Sadly, the earthquake’s epicenter was very near the historic city of Mandalay in the north of Myanmar.
Many of its ancient temples appear to have fallen into ruin and the loss of life must have been far higher than the country’s highly superstitious government is ready to admit.
The great Mahamuni pagoda in Mandalay with its huge golden bronze image of Buddha was badly shaken by the 7.7 strong earthquake, though the government, again probably for superstitious reasons, has been predictably reluctant to admit anything negative.
While Mandalay’s Mahamuni pagoda was being shaken, I was by coincidence visiting another earthquake prone city, Lhasa in Tibet, and was strolling around the city’s ancient Jokhang temple, which has withstood countless earthquakes and political upheavals since its foundation 1,400 years ago.
Also coincidentally, since visiting Tibet I have been to another earthquake prone country, Japan, or to be more precise, the island of Shikoku and its Unesco heritage trail connecting the 88 temples that were founded by the pilgrim saint Kukai 1,300 years ago.
This was my second visit and timed to coincide with the sakura cherry blossom season when the temples’s gardens are at their best. Thankfully, I felt no tremors though the government seismological agency has issued one of its periodic predictions that a major quake will shake Japan in the near future.
Kobo Daeshi, affectionately referred to as Kukai, was a humble teacher and preacher who achieved fame after making a pilgrimage to China during the Tang dynasty where he collected and translated into Japanese a collection of Buddhist sutras, or prayers, that were previously unknown in Japan.
Many of Shikoku’s temples are so well preserved that, despite all the earthquakes that must have shaken them, they still date back to Kukai’s time.

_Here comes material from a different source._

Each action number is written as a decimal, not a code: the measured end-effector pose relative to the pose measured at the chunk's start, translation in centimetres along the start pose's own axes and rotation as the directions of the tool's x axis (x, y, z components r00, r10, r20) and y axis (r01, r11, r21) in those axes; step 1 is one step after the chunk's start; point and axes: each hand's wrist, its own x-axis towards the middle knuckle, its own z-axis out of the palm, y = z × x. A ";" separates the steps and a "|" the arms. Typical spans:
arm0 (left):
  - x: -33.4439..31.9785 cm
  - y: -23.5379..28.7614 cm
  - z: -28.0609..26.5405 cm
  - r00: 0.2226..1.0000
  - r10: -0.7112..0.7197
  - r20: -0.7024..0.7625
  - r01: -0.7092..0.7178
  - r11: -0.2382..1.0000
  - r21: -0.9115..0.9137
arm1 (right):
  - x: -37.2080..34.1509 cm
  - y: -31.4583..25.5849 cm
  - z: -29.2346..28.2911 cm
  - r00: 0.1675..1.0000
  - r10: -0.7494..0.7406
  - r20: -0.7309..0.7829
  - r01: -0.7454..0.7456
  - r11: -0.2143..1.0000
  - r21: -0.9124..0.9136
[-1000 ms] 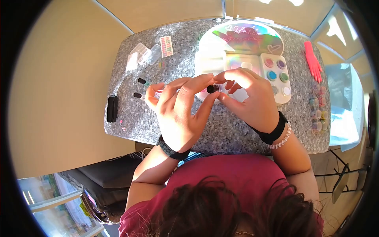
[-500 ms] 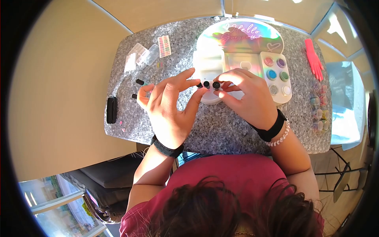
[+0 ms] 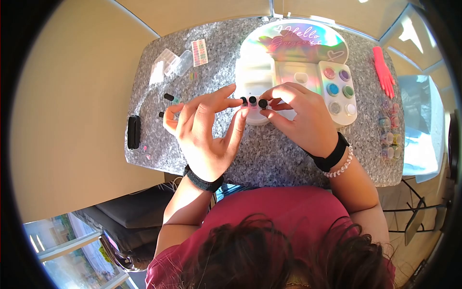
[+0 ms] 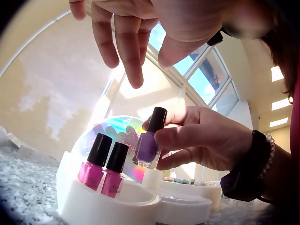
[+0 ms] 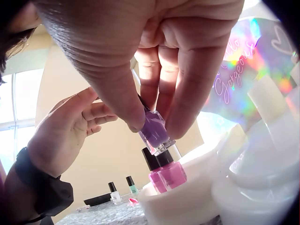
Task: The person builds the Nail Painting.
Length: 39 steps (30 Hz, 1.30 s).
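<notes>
Shows a clear bottle (image 5: 115,197) and a teal one (image 5: 134,189) at left on the speckled, stone-like table (image 3: 269,154), probably left to place. Holds the left hand (image 3: 204,135) half open, gripping nothing, just left of two pink bottles (image 4: 91,176), already upright in the smooth white organizer (image 4: 112,208). Pinches a tilted purple bottle (image 4: 147,147), glassy, flat-sided, black-capped, in the right hand (image 3: 303,113) just right of these, seemingly not yet set down. Displays an arched, iridescent panel (image 3: 303,41) on the far side, round coloured pots (image 3: 333,90) at right.
</notes>
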 end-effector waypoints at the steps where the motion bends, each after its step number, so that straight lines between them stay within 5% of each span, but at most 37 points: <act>1: -0.1 -0.1 0.0 1.000 -0.002 0.001 0.002 1.000 -0.001 | 0.0 0.0 0.0 1.000 0.001 0.003 -0.001 1.000 -0.006; 39: 0.0 -1.9 1.6 0.993 -0.076 0.085 0.066 0.991 0.115 | -0.3 2.3 2.0 0.993 0.121 0.018 -0.121 0.992 0.044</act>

Renovation and rebuilding as a result of fire and the destruction caused by man-made disasters such as conflicts and war have kept them in remarkably fine condition. Despite the fact that Shikoku sits perilously close to the crack in the earth’s crust known as the Nankai trough, hardly any of the 88 temples have been affected by earthquakes in more than a thousand years.
While in Shikoku I did feel comforted that, if there was an earthquake, Japan is probably the world’s best prepared place to be and the Japanese are famously resilient when dealing with disaster.

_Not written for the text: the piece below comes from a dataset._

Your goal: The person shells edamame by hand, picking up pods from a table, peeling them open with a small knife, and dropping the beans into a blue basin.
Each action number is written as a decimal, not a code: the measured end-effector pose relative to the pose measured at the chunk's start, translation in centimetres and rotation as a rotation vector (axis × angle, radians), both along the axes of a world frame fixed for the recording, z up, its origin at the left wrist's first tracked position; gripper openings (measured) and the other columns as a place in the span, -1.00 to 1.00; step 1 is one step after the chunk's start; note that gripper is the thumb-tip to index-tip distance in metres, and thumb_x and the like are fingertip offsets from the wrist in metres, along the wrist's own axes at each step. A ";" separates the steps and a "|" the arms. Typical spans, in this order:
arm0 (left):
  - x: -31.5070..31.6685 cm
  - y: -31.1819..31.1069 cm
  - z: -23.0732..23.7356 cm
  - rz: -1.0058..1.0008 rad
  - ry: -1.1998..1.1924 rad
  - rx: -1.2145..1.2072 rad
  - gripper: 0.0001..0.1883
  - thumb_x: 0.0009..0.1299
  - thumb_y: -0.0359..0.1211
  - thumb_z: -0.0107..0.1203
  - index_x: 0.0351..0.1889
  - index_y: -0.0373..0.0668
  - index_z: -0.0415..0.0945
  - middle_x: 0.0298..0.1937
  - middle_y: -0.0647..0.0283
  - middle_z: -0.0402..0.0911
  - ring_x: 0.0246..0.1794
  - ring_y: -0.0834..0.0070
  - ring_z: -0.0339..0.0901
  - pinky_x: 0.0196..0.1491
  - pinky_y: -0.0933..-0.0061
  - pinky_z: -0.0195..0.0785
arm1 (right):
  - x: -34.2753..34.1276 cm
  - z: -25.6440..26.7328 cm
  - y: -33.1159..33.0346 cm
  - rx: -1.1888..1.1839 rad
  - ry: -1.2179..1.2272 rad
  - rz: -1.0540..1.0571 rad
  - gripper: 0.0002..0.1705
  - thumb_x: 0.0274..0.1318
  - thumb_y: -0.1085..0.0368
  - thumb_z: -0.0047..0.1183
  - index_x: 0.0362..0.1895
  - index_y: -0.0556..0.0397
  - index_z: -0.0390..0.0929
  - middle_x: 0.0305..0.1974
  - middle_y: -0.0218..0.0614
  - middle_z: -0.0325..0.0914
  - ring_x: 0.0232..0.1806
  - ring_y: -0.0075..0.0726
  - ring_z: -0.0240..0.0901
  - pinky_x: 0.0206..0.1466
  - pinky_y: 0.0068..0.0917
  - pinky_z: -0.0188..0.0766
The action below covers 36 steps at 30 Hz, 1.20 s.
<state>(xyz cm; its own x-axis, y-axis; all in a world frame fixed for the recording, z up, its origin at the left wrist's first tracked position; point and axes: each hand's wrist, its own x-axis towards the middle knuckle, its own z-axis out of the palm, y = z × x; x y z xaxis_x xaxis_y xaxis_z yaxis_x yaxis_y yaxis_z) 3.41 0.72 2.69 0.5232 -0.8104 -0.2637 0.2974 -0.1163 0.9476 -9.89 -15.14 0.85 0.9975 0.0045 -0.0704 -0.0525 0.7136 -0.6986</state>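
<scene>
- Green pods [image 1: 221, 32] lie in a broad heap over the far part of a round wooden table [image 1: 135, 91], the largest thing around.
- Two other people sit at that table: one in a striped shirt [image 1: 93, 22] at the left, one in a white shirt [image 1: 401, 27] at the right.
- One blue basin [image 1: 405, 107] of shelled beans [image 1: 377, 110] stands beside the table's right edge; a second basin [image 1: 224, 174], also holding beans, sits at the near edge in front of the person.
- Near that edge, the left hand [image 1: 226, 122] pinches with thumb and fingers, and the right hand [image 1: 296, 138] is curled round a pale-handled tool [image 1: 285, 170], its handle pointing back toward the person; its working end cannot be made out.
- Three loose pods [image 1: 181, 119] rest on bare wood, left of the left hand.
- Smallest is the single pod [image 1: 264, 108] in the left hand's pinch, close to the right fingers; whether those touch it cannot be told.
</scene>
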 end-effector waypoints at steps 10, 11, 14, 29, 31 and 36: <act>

Japan, where every corner of the country is vulnerable to earthquakes, is proof of what can be achieved.
The country has a culture of preparedness, where every citizen has been indoctrinated on how to survive a quake.
Moreover there are strict seismic building codes and even gas lines have automatic shut off valves in the event of a strong tremor. If the ground shakes, Japan’s trains stop automatically.
How frustrating it must be for the Japanese that they cannot predict earthquakes with precise exactitude.
Precision and intricacy are skills at which the Japanese excel in all walks of life – in their art, food preparation, technology, design, architecture, even their tidiness, and much else besides.
The best example of this Japanese obsession with perfection is the system to declare the start of the sakura season.
At the end of March every year an official from the Japan Meteorological Agency will make daily visits to examine a particular cherry tree at Tokyo’s Yasukuni shrine.
The official’s job is to count the blossoms and as soon as five blossoms have opened on the tree, the commencement of the sakura season will be pronounced.
This year the opening was declared on March 25 or five days earlier than last year.
Other cities from the south to the north of the country have similar systems of their own. Japan really is unlike any other place, which is one of the reasons why it has become a tourist hot spot – that and yen that is wonderfully weak.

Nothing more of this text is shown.